> **DATA TO PROCESS**
******************************

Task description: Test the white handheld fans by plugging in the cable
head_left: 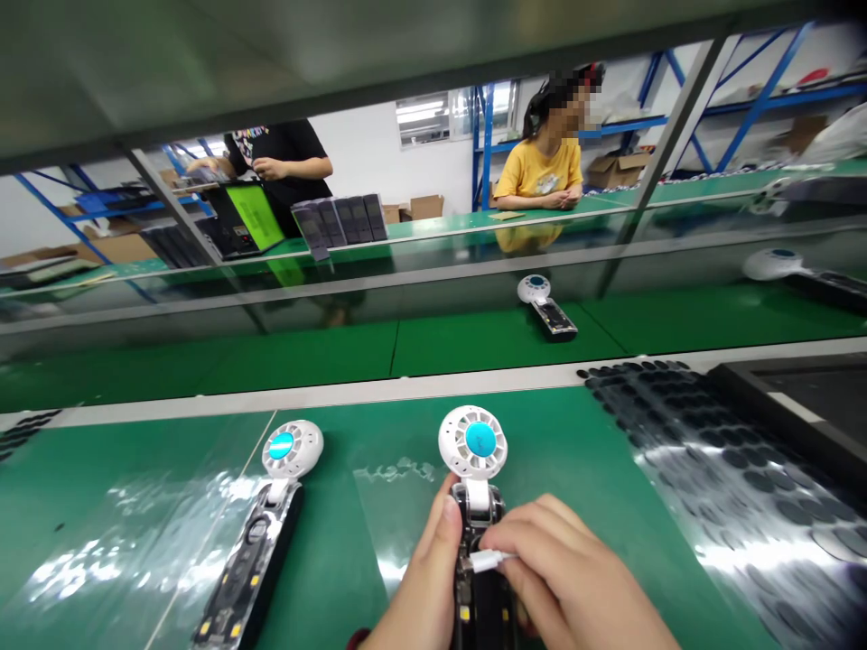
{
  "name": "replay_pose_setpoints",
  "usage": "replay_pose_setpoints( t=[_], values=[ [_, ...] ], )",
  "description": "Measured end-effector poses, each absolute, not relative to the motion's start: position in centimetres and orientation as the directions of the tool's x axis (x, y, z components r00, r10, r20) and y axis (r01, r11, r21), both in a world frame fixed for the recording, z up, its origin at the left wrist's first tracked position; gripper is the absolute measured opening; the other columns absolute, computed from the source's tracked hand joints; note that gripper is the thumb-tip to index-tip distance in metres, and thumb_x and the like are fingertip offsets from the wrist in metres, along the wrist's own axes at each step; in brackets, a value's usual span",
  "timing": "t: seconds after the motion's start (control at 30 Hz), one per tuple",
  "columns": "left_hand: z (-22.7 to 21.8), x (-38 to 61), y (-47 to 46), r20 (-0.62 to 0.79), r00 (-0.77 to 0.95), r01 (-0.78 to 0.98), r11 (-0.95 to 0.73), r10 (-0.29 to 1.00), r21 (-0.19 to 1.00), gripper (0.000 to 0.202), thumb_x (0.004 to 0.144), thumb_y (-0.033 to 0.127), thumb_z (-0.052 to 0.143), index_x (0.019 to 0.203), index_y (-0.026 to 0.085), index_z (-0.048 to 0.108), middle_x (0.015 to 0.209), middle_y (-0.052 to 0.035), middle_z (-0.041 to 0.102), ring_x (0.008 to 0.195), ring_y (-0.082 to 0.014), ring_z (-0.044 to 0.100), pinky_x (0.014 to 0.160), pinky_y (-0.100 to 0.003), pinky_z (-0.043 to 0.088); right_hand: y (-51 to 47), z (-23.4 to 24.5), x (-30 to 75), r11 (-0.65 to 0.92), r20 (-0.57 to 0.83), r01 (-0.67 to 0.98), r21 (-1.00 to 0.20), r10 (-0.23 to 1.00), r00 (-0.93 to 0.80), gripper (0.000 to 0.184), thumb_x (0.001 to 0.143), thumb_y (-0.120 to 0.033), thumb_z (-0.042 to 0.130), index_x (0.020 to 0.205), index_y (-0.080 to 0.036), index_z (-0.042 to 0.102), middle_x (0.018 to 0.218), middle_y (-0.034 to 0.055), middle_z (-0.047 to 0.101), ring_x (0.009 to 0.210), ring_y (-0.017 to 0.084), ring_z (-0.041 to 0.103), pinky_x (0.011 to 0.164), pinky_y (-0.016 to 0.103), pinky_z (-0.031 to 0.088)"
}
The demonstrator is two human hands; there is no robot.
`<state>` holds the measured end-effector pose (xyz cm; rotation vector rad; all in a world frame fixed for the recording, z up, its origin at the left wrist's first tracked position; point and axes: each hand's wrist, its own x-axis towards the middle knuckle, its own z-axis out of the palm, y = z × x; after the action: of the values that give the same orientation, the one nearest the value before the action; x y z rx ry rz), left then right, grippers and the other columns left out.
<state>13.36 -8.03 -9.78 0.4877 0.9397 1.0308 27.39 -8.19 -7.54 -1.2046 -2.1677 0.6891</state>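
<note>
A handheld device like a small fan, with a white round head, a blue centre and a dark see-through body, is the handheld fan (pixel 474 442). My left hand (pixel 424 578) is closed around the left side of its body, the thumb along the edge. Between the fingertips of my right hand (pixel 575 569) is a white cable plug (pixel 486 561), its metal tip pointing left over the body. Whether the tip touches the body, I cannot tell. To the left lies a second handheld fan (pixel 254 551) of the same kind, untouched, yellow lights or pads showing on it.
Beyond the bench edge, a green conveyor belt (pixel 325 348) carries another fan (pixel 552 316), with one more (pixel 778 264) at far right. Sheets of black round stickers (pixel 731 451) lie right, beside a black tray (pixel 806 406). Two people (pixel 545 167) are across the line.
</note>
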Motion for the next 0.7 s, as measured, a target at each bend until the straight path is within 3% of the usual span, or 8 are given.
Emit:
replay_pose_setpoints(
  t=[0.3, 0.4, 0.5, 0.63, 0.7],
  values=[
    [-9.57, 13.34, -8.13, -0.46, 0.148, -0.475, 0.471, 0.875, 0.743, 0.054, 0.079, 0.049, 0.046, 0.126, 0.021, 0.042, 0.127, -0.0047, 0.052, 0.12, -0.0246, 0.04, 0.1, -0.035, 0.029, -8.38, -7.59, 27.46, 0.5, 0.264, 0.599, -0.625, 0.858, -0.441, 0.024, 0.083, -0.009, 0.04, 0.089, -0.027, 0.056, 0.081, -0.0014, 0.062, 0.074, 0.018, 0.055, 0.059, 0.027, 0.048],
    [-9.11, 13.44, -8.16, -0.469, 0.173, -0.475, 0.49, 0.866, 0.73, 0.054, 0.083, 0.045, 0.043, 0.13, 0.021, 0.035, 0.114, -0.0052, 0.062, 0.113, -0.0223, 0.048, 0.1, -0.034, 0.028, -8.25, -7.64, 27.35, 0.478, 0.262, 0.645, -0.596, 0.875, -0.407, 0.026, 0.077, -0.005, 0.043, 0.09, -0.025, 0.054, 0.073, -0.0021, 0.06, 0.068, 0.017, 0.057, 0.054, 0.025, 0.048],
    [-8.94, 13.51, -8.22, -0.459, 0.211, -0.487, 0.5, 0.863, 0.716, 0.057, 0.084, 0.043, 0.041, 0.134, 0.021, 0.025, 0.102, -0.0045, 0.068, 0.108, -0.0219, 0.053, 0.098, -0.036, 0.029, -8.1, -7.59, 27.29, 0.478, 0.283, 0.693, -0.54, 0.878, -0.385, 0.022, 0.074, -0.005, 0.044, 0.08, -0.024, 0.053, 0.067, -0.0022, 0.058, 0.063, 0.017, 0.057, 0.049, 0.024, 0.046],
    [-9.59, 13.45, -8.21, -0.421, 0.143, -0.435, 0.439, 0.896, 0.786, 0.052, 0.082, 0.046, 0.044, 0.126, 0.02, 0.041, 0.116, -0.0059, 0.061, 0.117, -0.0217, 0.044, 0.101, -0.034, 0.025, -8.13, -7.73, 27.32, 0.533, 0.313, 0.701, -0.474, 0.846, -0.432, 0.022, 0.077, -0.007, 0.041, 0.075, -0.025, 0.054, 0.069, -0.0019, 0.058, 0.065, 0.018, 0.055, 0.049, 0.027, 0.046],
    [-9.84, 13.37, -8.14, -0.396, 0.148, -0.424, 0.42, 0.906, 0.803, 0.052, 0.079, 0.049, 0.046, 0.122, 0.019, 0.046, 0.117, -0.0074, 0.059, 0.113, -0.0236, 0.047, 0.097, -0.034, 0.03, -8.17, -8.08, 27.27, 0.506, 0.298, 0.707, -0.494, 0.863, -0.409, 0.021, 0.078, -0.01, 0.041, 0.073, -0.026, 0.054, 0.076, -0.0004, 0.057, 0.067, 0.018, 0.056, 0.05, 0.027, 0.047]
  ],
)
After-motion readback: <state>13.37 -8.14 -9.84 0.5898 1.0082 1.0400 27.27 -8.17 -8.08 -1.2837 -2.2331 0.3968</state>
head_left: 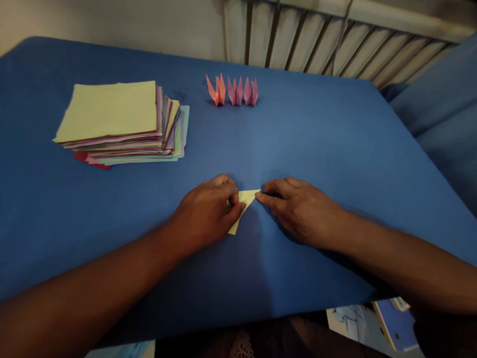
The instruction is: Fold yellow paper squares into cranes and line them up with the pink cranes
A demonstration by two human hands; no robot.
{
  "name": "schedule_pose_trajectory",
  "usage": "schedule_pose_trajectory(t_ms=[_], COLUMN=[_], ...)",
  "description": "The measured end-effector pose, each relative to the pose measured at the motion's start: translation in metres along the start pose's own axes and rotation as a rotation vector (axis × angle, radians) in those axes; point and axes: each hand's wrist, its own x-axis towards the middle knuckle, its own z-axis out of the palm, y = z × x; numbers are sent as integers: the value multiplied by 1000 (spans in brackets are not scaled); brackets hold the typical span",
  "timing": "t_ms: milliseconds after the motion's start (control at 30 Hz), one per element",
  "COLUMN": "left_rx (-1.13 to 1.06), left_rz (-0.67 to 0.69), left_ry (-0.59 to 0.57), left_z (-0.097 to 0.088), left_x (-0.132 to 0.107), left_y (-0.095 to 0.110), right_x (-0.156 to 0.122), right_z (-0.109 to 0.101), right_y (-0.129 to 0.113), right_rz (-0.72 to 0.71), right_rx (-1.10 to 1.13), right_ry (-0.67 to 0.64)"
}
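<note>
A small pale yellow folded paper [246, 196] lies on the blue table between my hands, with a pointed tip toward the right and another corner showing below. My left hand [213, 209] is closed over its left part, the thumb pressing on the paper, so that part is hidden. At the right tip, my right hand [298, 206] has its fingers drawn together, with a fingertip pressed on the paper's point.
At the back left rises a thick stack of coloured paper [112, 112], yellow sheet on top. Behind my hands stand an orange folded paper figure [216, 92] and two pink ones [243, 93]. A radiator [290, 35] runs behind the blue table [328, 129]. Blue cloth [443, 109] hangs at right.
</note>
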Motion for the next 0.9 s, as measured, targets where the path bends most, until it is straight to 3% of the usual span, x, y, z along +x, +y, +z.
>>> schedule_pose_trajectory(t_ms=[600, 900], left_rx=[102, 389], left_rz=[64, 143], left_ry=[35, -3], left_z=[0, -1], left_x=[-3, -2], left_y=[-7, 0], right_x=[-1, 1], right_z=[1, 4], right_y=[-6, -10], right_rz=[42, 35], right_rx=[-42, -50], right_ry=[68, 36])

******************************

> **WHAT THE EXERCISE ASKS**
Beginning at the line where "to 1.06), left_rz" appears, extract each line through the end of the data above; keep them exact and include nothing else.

> **ANSWER TO THIS EXERCISE**
  "COLUMN": "left_rx (-1.13 to 1.06), left_rz (-0.67 to 0.69), left_ry (-0.59 to 0.57), left_z (-0.097 to 0.088), left_x (-0.132 to 0.107), left_y (-0.095 to 0.110), right_x (-0.156 to 0.122), right_z (-0.109 to 0.101), right_y (-0.129 to 0.113), right_rz (-0.72 to 0.71), right_rx (-1.10 to 1.13), right_ry (-0.67 to 0.64)"
}
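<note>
A small pale yellow folded paper [246, 196] lies on the blue table between my hands, with a pointed tip toward the right and another corner showing below. My left hand [213, 209] is closed over its left part, the thumb pressing on the paper, so that part is hidden. At the right tip, my right hand [298, 206] has its fingers drawn together, with a fingertip pressed on the paper's point.
At the back left rises a thick stack of coloured paper [112, 112], yellow sheet on top. Behind my hands stand an orange folded paper figure [216, 92] and two pink ones [243, 93]. A radiator [290, 35] runs behind the blue table [328, 129]. Blue cloth [443, 109] hangs at right.
</note>
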Motion for the next 0.9 s, as measured, targets where the path bends most, until it is straight to 3% of the usual span, x, y, z along +x, +y, +z.
>>> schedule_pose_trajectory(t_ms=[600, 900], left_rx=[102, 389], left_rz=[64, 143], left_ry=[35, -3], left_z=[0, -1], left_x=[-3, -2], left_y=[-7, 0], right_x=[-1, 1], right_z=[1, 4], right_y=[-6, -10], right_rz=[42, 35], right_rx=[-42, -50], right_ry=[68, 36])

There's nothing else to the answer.